Quote the data exactly, first line to the line containing "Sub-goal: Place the", with no pictures.

------------------------

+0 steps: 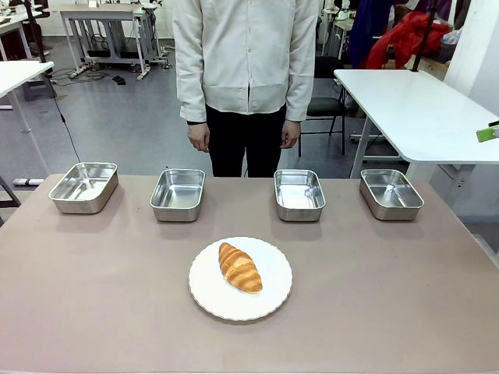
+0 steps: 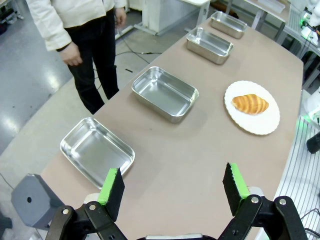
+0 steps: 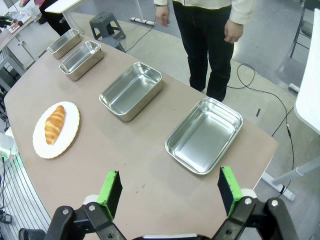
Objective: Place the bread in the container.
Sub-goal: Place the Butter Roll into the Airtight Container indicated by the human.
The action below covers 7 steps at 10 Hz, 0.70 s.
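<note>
Front view: the glossy golden-brown croissant-shaped bread (image 1: 240,267) lies on a round white plate (image 1: 210,304) at mid-table, near a row of four shiny rectangular steel pans (image 1: 178,195). Left wrist view: my left gripper (image 2: 172,175) hangs spread wide, empty, well apart from the bread. Right wrist view: my right gripper (image 3: 167,177) likewise gapes empty. I judge the bread light, soft, flaky: pinch gently across its thick middle.

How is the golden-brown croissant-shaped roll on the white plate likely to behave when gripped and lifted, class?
The golden-brown croissant-shaped roll is probably light for its bulk, looking puffy. Its glossy crust may slip or dent under a firm squeeze. Its rounded body might rock on the round white plate.
</note>
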Available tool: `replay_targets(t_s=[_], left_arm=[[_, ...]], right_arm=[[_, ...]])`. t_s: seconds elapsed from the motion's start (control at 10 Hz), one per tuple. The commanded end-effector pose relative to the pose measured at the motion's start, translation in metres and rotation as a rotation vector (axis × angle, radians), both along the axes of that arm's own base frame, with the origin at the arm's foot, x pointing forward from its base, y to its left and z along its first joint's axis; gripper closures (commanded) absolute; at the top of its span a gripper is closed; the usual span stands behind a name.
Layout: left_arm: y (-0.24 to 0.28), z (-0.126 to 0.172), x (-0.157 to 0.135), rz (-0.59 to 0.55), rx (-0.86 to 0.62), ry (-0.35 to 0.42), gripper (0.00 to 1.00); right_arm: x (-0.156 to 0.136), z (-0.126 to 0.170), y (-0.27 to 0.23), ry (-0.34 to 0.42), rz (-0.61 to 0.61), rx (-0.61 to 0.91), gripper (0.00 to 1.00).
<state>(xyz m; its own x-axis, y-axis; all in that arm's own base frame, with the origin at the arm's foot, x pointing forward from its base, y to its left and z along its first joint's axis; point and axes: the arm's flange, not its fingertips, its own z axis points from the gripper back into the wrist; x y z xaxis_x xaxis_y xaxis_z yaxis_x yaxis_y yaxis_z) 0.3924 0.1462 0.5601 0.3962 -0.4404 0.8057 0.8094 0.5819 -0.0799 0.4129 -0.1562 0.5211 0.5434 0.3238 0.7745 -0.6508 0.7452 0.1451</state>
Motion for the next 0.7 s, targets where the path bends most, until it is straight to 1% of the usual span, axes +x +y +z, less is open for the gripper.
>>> replay_targets(t_s=[0.0, 0.6], left_arm=[[-0.0008, 0.0006, -0.0003, -0.008, -0.011, -0.012, 0.0], [-0.0008, 0.0006, -0.0003, -0.008, -0.011, -0.012, 0.0]], right_arm=[[0.0024, 0.0007, 0.0007, -0.021, 0.008, 0.011, 0.0], [0.0024, 0.0007, 0.0007, -0.021, 0.008, 0.011, 0.0]])
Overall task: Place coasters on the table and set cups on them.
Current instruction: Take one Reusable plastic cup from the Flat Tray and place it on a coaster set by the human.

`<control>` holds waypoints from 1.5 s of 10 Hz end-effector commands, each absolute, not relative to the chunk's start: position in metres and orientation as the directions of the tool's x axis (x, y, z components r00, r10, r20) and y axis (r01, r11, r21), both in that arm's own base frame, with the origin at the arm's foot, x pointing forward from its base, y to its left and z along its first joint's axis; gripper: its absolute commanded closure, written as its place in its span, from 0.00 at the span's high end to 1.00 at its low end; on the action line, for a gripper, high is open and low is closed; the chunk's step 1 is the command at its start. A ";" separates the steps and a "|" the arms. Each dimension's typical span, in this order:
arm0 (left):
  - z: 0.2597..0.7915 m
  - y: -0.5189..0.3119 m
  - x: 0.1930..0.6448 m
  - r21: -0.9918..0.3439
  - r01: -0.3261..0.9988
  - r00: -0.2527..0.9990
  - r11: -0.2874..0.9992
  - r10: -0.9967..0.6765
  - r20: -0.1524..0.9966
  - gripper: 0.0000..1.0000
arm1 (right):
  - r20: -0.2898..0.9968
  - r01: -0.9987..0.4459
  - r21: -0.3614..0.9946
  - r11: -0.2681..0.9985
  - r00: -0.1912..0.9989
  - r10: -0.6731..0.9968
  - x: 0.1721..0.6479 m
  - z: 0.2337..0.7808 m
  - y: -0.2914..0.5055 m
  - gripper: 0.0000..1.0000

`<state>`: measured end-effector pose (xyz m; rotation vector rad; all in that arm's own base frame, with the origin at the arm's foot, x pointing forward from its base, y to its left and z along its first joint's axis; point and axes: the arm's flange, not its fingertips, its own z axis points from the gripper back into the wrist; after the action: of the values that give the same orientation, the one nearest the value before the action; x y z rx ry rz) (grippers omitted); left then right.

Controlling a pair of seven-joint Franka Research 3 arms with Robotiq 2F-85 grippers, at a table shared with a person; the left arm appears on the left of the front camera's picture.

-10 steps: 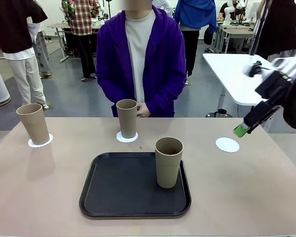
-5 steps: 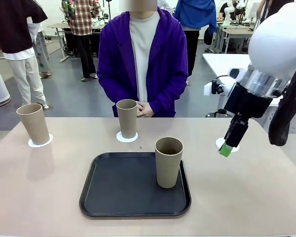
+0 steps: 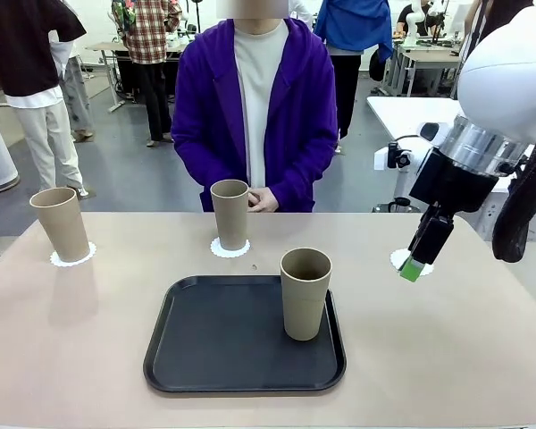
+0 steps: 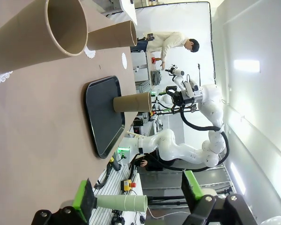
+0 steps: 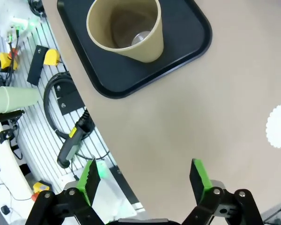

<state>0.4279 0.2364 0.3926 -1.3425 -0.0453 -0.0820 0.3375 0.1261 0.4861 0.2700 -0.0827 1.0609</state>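
You have bare beige tabletop (image 3: 482,340) along its right edge and near right corner. The flat black tray (image 3: 214,357) fills the near middle, with a tall tan cup (image 3: 305,293) standing at its right edge. Two more tan cups (image 3: 230,214) block the far edge's middle and the far left corner (image 3: 61,223).

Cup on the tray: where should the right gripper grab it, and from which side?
Probably the upper wall just below the rim, jaws straddling it from the cup's right side. It stands upright and tapers downward, so a high grip shouldn't slip out. The right gripper is open and already on that side; the tray's raised lip makes a low grab awkward.
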 end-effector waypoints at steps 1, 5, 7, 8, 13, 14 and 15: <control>0.394 0.237 0.428 -0.971 0.088 0.996 0.224 -0.026 0.084 1.00 | 0.195 -0.871 0.178 0.457 0.487 0.851 0.337 0.486 0.127 1.00; 0.394 0.237 0.428 -0.971 0.088 0.996 0.224 -0.026 0.084 1.00 | 0.686 -0.996 0.089 0.016 0.073 0.724 0.356 0.426 0.105 1.00; 0.394 0.237 0.428 -0.971 0.088 0.996 0.224 -0.026 0.084 1.00 | 0.798 -0.996 0.043 -0.072 -0.009 0.603 0.366 0.403 0.099 1.00; 0.394 0.237 0.428 -0.971 0.088 0.996 0.224 -0.026 0.084 1.00 | 0.848 -0.993 0.028 -0.114 -0.036 0.528 0.369 0.393 0.096 1.00; 0.394 0.237 0.428 -0.971 0.088 0.996 0.224 -0.026 0.084 1.00 | 0.861 -0.998 0.005 -0.069 -0.031 0.508 0.366 0.390 0.094 1.00; 0.394 0.237 0.428 -0.971 0.088 0.996 0.224 -0.026 0.084 1.00 | 0.861 -0.998 0.005 -0.069 -0.031 0.508 0.366 0.390 0.094 1.00; 0.394 0.237 0.428 -0.971 0.088 0.996 0.224 -0.026 0.084 1.00 | 0.861 -0.998 0.005 -0.069 -0.031 0.508 0.366 0.390 0.094 1.00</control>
<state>0.4278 0.2367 0.3925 -1.3428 -0.0457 -0.0816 0.3665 0.0921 0.3881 0.8327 -0.7496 1.4823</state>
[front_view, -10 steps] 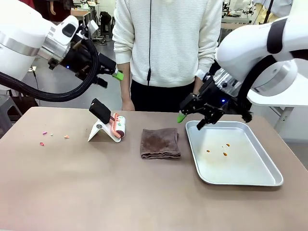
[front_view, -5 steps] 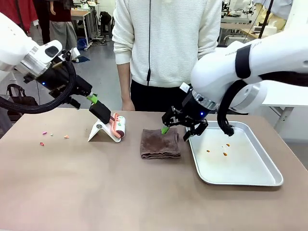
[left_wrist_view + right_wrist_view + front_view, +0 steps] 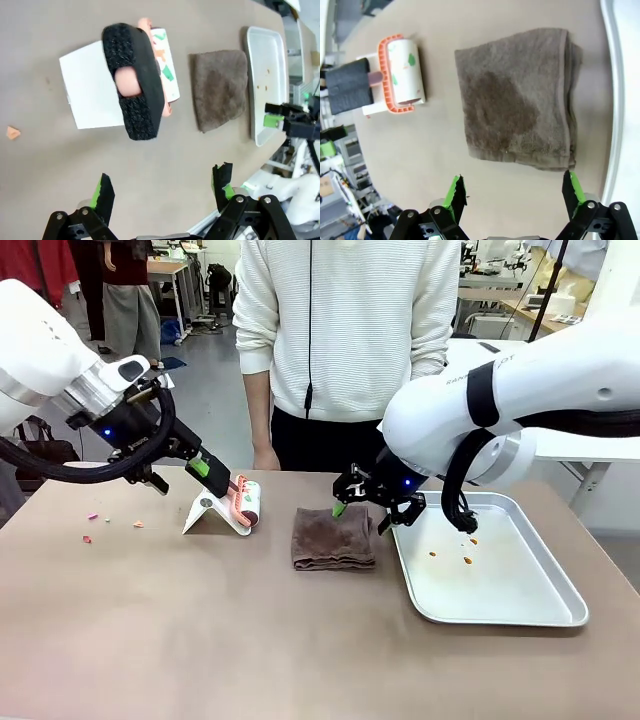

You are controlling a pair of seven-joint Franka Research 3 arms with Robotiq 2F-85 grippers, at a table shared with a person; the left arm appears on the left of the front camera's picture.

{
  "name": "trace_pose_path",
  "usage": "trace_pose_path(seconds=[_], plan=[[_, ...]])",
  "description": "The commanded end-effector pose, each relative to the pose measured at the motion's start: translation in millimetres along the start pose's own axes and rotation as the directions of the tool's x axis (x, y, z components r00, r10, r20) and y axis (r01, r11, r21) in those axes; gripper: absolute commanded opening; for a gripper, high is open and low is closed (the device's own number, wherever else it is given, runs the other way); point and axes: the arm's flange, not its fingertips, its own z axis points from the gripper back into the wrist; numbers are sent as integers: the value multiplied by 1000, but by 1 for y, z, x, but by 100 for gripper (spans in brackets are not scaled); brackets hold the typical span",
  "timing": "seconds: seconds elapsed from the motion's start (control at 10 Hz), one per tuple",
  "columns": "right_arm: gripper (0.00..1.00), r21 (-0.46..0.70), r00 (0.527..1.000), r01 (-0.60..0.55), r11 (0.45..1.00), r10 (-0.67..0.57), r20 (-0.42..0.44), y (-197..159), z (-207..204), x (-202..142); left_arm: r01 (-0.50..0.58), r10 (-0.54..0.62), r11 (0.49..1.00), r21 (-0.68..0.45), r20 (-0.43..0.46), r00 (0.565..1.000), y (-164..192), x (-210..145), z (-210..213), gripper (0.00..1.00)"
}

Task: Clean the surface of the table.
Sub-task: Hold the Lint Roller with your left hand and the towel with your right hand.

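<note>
Trouble looks likeliest at the two pick-ups that seem about to happen. The left claw [image 3: 178, 473], jaws spread wide and holding nothing, hangs right over the black foam handle of the lint roller [image 3: 245, 502]. The roller leans on a light white stand [image 3: 203, 512] just beneath the fingertips. If the jaws close off-centre or push sideways, the handle could swivel, the stand could skid or tip, and the sticky roll could land on the table [image 3: 250, 650], which lies tan and broad under both claws and runs well beyond them. The right claw [image 3: 362, 516], equally wide and empty, hovers just above the far corner of the folded brown cloth [image 3: 333, 538], with the metal tray [image 3: 500, 621] close on its outer side. Coming down too shallow may pinch only the top fold, so that the cloth unfurls and drags. Drifting outward could knock the tray rim and jolt the orange crumbs [image 3: 467, 560] out of it. Small pink and orange scraps [image 3: 90, 517] sit well off from the left claw, on the side away from the roller, so a careless sweep of cloth or arm might scatter them off the table edge instead of gathering them. A person [image 3: 345, 330] stands just beyond both claws, within reach of a wide swing.
</note>
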Motion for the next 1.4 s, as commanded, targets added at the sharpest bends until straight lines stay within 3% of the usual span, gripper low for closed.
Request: trace_pose_path(seconds=[0.0,0.4,0.5,0.8,1.1,1.3], plan=[[100,3,999,-31,1000,31,-26,-3,1,-1,72,-72,997,5,8,997,-1,-6,4,100],[100,-4,1000,-6,1000,6,-19,-1,-1,-2,32,-32,999,0,3,999,-3,1,2,100],[100,-40,1000,-1,999,-1,-25,-1,-10,2,37,-37,997,69,-12,999,-1,4,-10,100],[100,-73,997,48,996,-43,65,2,-31,15,-17,17,996,89,-6,1000,7,27,-26,100],[100,-107,998,52,993,-48,45,4,-56,21,-85,84,996,6,84,993,7,43,-27,100],[100,-122,998,55,991,-51,39,5,-63,22,-120,120,993,-7,93,988,11,51,-23,100]])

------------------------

Solved exercise
+0 steps: 
+0 steps: 
+0 steps: 
Objective: Place the bread in the container.
Sub-goal: Place the Butter Roll into the Airtight Container indicated by the human.

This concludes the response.